Ma è difficile che le monoposto si allarghino. Quando mai di questi tempi?

A suo modo, con schietta eleganza, senza dire la parola “rinuncio”, credo che il polacco abbia dunque messo la parola fine a questa speranza.

Tenendo una porticina aperta, giusto perchè di natura non molla mai. Però è molto ina.

Perchè semplificando e spiegando, Robert ha recuperato l’uso della mano destra, ma il suo problema è riacquisire quella capacità di movimento rotatorio polso – avanbraccio tipica di quando si guida in abitacoli molto stretti. Per rendere l’idea, sono movimenti come girare una chiave nella serratura che potrebbero dargli problemi.

Anche altre frasi fanno capire che Kubica ha svoltato.

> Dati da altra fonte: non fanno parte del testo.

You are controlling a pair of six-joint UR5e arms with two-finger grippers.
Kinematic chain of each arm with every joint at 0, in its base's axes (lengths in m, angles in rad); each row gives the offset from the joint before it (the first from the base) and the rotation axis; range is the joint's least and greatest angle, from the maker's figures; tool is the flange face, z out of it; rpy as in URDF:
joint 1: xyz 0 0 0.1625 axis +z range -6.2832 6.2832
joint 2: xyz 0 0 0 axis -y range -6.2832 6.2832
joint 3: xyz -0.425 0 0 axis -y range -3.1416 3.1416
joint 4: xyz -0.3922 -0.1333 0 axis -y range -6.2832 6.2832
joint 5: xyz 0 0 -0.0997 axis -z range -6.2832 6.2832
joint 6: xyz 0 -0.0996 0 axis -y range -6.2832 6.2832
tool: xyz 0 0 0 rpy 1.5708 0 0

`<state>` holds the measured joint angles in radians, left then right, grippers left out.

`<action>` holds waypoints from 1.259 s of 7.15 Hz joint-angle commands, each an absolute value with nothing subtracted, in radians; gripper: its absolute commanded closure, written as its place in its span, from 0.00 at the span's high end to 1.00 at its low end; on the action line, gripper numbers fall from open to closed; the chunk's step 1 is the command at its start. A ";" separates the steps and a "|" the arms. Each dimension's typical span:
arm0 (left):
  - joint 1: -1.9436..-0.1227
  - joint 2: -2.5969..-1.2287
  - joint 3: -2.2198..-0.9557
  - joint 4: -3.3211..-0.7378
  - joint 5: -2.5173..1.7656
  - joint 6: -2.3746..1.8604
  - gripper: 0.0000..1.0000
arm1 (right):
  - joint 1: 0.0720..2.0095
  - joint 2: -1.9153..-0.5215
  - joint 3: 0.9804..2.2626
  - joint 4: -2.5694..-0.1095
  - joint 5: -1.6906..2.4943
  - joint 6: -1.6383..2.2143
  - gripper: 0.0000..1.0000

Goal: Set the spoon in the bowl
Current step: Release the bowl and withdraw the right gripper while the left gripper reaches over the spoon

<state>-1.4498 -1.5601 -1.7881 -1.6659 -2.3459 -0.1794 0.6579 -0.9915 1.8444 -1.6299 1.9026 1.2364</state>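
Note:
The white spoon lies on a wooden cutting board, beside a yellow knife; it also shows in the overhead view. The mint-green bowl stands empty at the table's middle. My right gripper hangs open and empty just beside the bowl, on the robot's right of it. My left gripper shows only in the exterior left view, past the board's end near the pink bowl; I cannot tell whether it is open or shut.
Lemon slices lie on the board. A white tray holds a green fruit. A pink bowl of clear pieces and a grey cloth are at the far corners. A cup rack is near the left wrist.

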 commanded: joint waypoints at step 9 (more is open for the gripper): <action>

Come quando dice “un giorno, forse ce la farò a tornare su una monoposto… ci volessero dieci anni… l’incidente del 2011 mi ha provocato gravi ferite però in fondo sono già stato fortunato a poter tornare a guidare ad alto livello, nei rally”.

 

Già, i rally.

I rally e quel terribile incidente a causa del quale è stato costretto a dire addio al sogno di guidare la Ferrari accanto ad Alonso.

I rally che, quando volevi far due chiacchiere vere con lui nel paddock, erano la parolina magica da usare per vederlo cambiare e abbassare certe barriere e rivelare l’appassionato Robert e passare con lui le mezzore.

Diavolo quanto manca un uomo così in questa F1 di plastica.